A: The organizing committee includes researchers from the University of Nottingham, University of Glasgow, Google DeepMind, IBM Research Brazil, Georgia Tech, University of Texas at Austin, and King's College London. Key organizers include Neelima Sailaja, Simone Stumpf, Rishub Jain, and Heloisa Candello.
Q: How does the RAI@CHI meet-up format work?
A: The meet-up uses an interactive town hall format featuring community standups, democratic topic selection, and structured roundtable discussions. Participants do not need to submit materials in advance, and the session runs for up to 90 minutes.
Q: What topics does RAI@CHI 2026 address?
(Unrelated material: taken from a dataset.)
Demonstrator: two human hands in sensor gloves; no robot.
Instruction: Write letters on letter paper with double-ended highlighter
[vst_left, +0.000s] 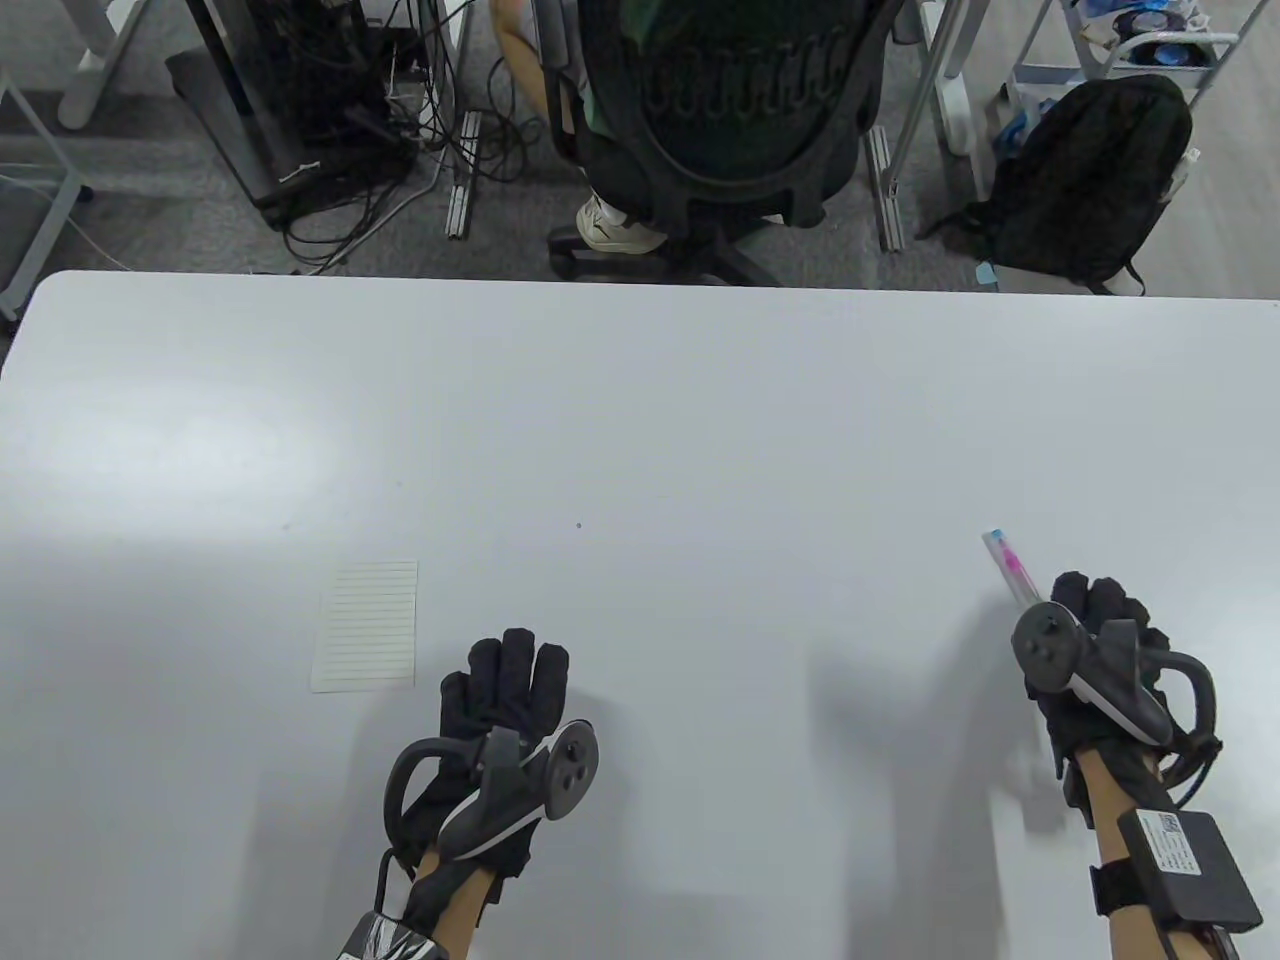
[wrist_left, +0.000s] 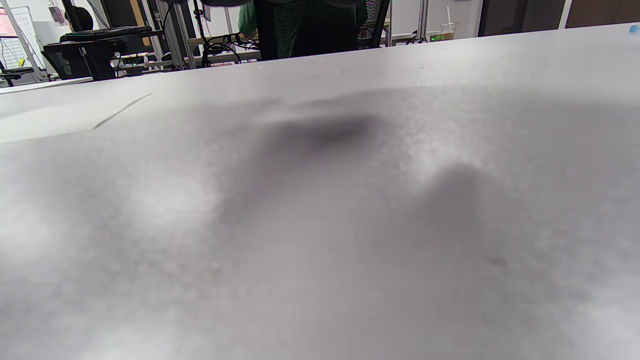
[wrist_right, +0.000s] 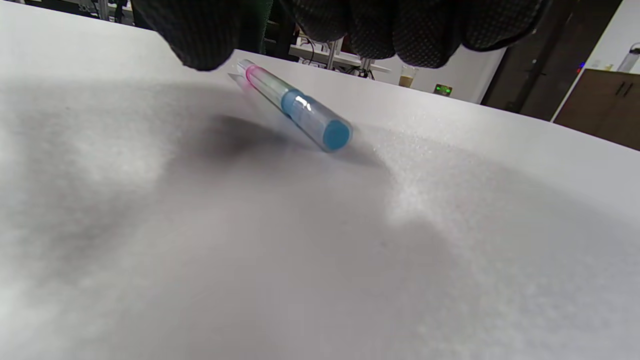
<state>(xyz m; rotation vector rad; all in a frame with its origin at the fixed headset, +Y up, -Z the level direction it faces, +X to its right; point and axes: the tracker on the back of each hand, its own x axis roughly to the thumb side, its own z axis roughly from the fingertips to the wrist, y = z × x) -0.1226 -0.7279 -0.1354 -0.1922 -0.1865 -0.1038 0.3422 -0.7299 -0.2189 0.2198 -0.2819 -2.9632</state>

A: The meet-up covers value-sensitive design, human-centered AI, ethics, explainability, trustworthy AI, sustainability, and equitability. The goal is to establish priorities for responsible AI research that centers human values and advances democratic principles.
Q: How many workshops are at CHI 2026?
A: CHI 2026 has accepted 69 workshops covering topics from AI oversight challenges to participatory data governance. Workshop sessions run either 90 minutes (short) or two 90-minute sessions with a break (long).
Q: What is IBM Research's involvement in responsible AI at CHI?
A: IBM Research contributes through organizing committee member Heloisa Candello and through research on human-centered trustworthy AI, including work on LLM evaluation, abstraction alignment, and responsible prompting recommendations presented at previous CHI conferences.